### Your objective
Lines before the one containing "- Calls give" are excluded; print that line and every line after it through the end of the material below, exactly.

### Supplied information
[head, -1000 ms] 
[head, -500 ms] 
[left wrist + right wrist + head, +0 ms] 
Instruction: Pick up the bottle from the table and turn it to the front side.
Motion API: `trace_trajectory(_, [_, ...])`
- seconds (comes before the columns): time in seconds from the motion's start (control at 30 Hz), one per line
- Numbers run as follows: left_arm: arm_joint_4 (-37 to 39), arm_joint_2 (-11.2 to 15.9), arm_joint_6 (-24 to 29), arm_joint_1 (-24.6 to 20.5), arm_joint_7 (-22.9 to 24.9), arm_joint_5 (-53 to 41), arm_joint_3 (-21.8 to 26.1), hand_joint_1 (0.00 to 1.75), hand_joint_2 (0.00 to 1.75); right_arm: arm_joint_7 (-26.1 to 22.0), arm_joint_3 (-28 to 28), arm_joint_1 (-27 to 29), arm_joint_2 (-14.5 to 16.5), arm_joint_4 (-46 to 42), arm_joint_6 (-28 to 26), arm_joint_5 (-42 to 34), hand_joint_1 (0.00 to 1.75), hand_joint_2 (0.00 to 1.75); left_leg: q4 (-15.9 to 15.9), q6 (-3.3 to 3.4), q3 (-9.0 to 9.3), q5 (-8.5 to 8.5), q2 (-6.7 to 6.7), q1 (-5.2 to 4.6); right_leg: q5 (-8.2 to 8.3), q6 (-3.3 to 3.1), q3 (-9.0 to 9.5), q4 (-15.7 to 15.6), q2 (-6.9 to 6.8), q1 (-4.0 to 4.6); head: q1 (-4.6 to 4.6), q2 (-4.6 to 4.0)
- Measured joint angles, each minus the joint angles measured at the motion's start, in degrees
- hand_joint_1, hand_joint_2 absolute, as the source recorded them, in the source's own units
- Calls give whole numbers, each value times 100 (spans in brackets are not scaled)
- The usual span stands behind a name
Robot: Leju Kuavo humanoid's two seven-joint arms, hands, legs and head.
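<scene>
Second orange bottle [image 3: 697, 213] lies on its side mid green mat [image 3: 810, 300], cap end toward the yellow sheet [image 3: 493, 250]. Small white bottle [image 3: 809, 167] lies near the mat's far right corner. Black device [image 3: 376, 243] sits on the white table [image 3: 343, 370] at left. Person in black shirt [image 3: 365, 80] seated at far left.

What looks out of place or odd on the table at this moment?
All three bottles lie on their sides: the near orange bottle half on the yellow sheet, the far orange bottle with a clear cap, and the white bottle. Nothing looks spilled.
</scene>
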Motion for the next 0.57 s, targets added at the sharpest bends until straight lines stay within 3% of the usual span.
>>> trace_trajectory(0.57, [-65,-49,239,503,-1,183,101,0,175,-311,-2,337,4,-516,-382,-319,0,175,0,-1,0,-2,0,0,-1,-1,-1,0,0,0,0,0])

### Exercise response
- Calls give whole numbers, each value times 100 (spans in brackets are not scaled)
- The usual span stands behind a name
Robot: Leju Kuavo humanoid's two seven-joint arms, hands, legs and head.
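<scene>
Second orange bottle [image 3: 697, 213] lies on its side mid green mat [image 3: 810, 300], cap end toward the yellow sheet [image 3: 493, 250]. Small white bottle [image 3: 809, 167] lies near the mat's far right corner. Black device [image 3: 376, 243] sits on the white table [image 3: 343, 370] at left. Person in black shirt [image 3: 365, 80] seated at far left.

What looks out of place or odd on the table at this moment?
All three bottles lie on their sides: the near orange bottle half on the yellow sheet, the far orange bottle with a clear cap, and the white bottle. Nothing looks spilled.
</scene>
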Motion for the next 0.57 s, targets added at the sharpest bends until straight lines stay within 3% of the usual span.
>>> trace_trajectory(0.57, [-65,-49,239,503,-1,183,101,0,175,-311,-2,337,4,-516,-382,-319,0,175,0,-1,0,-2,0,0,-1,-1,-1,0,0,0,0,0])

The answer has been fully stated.